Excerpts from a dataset
++++++

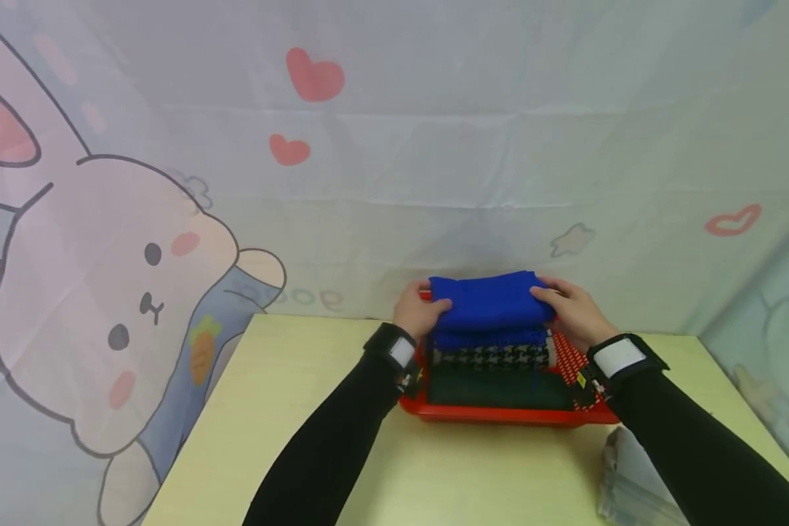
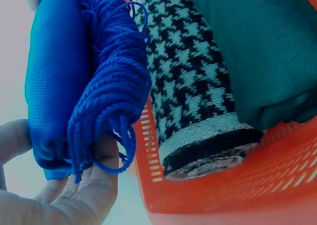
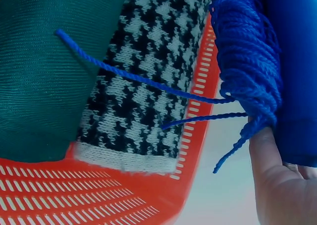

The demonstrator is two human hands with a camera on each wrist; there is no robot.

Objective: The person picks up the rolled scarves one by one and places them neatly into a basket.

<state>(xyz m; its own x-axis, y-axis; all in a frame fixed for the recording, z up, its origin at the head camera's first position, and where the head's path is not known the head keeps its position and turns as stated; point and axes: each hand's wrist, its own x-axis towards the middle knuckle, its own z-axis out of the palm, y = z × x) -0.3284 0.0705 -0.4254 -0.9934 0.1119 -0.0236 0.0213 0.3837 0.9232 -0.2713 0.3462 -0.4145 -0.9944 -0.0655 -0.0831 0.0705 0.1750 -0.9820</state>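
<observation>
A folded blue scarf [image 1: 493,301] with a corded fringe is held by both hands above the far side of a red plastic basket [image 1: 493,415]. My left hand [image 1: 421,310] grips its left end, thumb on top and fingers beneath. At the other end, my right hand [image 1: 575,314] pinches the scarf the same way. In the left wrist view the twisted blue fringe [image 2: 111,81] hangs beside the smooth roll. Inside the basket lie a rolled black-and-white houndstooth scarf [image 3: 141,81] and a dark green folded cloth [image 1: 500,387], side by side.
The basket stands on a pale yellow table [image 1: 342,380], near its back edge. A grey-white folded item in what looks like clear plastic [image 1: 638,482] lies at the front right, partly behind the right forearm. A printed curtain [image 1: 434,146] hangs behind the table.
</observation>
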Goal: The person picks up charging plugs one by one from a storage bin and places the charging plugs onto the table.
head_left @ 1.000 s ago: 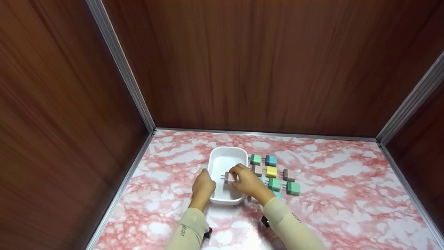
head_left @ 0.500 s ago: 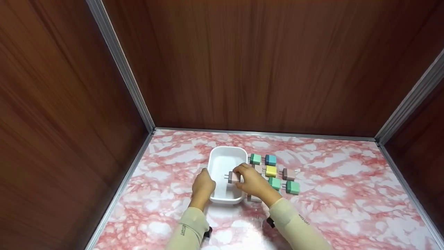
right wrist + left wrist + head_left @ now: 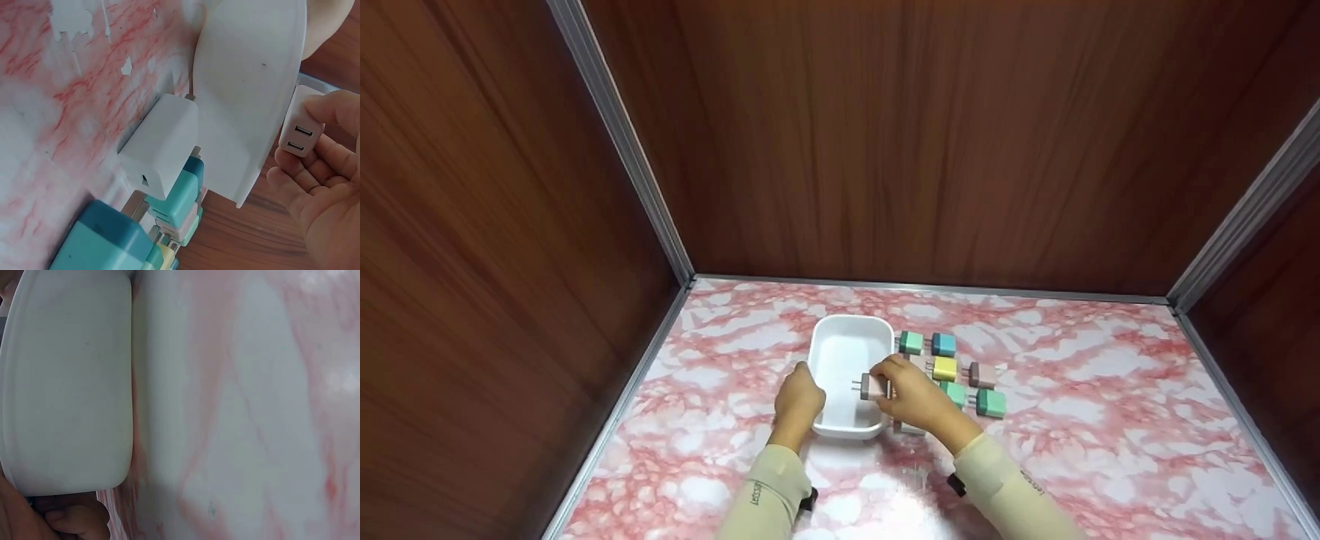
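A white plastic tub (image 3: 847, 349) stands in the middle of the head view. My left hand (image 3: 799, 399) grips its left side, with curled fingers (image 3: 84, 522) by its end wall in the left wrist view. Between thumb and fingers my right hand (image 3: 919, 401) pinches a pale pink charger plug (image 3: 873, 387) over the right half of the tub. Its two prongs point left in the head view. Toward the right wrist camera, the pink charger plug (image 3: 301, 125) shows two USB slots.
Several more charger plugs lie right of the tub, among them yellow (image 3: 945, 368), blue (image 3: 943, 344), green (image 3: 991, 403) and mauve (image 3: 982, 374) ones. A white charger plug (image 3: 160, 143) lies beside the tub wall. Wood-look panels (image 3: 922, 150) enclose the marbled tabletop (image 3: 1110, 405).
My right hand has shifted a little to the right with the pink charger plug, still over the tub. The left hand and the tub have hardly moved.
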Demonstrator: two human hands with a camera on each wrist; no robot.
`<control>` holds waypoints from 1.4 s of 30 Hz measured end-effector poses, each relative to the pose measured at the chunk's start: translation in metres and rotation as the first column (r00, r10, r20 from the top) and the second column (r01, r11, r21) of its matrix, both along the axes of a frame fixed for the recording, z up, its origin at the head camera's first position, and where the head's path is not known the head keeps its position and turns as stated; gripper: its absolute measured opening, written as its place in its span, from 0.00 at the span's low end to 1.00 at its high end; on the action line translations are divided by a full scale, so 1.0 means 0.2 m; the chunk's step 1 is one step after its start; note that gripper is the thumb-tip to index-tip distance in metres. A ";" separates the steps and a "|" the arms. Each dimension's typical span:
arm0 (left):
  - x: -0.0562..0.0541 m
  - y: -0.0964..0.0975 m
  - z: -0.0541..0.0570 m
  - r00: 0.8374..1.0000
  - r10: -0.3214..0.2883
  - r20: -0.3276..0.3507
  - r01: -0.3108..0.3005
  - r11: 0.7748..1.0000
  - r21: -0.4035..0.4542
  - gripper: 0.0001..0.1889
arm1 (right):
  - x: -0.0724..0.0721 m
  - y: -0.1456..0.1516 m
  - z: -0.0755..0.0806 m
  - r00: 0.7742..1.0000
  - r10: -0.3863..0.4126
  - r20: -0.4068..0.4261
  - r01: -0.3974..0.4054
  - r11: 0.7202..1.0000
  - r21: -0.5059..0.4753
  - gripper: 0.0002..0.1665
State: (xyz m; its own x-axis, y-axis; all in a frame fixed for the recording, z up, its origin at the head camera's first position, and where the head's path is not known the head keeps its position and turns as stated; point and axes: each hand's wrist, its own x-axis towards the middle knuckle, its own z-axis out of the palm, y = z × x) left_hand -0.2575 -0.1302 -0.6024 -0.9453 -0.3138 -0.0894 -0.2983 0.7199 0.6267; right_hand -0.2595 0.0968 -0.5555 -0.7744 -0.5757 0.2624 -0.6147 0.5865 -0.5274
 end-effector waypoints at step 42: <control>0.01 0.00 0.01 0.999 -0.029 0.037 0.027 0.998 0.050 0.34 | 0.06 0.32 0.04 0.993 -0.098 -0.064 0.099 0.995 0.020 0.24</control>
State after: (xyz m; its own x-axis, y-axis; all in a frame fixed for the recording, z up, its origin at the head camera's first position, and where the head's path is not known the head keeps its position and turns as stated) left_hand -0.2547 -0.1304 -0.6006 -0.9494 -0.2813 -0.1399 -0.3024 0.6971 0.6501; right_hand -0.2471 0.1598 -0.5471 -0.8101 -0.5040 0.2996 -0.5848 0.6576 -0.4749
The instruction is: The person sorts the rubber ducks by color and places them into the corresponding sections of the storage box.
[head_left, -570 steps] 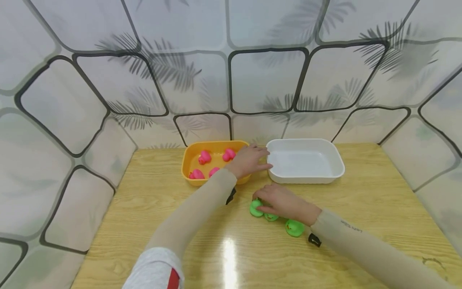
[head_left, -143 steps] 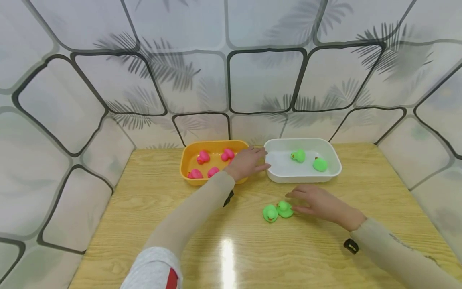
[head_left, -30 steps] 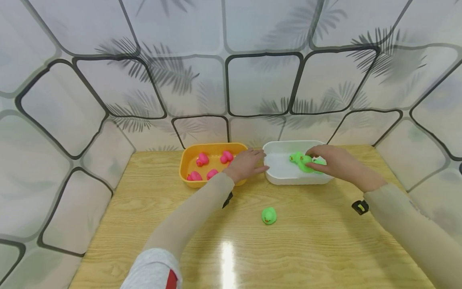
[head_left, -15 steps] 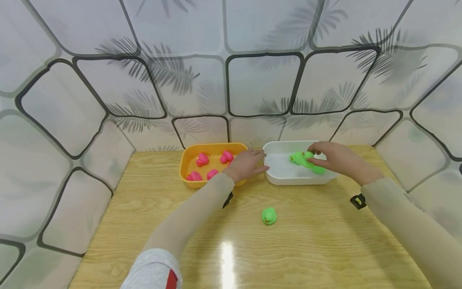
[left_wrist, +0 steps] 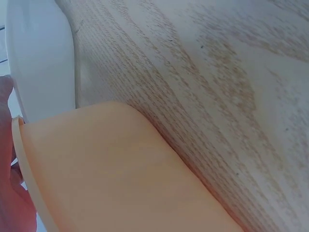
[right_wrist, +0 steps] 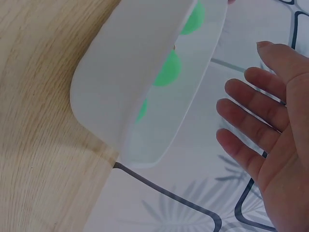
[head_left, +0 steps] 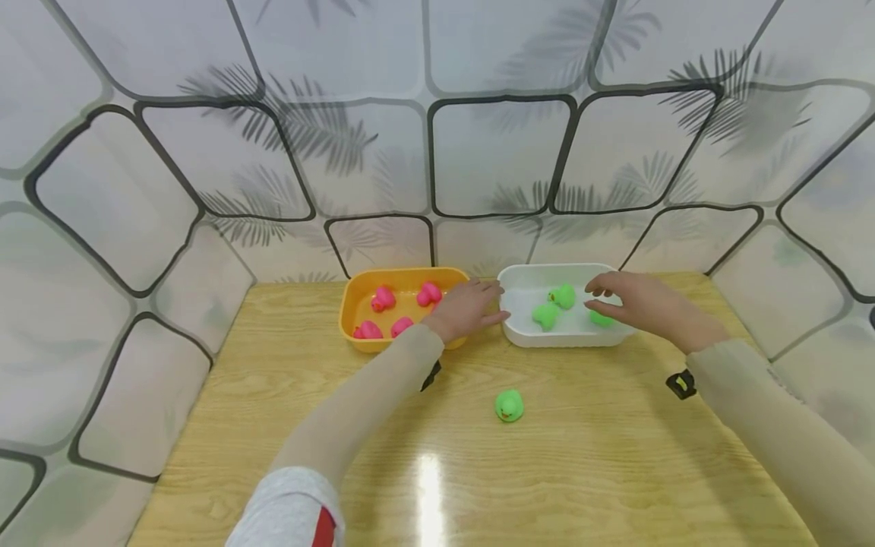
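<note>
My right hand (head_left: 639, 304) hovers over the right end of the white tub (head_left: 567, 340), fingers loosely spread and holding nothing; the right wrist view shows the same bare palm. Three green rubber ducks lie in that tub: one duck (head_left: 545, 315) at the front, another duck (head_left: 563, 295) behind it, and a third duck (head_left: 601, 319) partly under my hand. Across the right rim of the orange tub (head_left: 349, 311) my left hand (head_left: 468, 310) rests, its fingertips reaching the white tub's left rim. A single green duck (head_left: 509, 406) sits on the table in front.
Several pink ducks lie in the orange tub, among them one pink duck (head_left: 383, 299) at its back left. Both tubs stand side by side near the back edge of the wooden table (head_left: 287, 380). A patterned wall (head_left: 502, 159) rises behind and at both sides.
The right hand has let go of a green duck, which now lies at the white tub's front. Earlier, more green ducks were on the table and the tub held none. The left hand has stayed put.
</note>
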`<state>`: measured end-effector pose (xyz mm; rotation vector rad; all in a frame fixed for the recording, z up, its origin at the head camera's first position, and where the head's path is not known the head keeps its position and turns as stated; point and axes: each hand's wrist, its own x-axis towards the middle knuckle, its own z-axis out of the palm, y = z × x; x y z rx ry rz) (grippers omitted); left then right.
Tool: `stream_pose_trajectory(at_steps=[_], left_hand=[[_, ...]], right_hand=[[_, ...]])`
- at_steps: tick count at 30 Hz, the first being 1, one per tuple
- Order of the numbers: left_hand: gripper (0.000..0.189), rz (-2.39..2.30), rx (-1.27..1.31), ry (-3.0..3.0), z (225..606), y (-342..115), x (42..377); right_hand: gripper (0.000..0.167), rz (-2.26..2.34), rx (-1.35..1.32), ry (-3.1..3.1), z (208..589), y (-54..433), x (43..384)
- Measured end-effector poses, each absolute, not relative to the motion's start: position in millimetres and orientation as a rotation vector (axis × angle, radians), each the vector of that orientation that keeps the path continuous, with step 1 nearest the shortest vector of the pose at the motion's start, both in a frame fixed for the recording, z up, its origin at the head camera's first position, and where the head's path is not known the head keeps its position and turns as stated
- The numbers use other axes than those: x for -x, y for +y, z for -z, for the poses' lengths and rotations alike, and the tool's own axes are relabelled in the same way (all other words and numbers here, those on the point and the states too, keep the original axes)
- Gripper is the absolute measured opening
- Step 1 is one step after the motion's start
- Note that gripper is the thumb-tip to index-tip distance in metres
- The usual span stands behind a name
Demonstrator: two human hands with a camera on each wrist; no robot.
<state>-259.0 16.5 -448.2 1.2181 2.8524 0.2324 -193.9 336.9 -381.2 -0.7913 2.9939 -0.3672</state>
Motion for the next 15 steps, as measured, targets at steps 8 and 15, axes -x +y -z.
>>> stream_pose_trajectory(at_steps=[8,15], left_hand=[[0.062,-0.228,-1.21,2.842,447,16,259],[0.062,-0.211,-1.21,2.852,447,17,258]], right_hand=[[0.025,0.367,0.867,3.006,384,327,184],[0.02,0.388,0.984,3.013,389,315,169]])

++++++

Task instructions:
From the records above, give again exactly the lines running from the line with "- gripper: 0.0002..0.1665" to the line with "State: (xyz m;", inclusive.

Task answer:
  - gripper: 0.0002..0.1665
State: (xyz m; its own x-axis, y-axis; all in a frame fixed for the recording, z up, its origin at the head camera's first position, and where the head's path is not known the head keeps its position and turns as stated; point and axes: each hand's wrist, its own x-axis towards the middle knuckle, its own z-axis out of the palm, y = z × x) left_hand -0.2575 -0.1302 -0.6024 -0.9453 -0.3138 -0.0894 -0.2983 0.7199 0.6267; right_hand -0.2595 0.0968 -0.5555 -0.7744 -0.5757 0.2624 -0.6147 0.5865 -0.5274

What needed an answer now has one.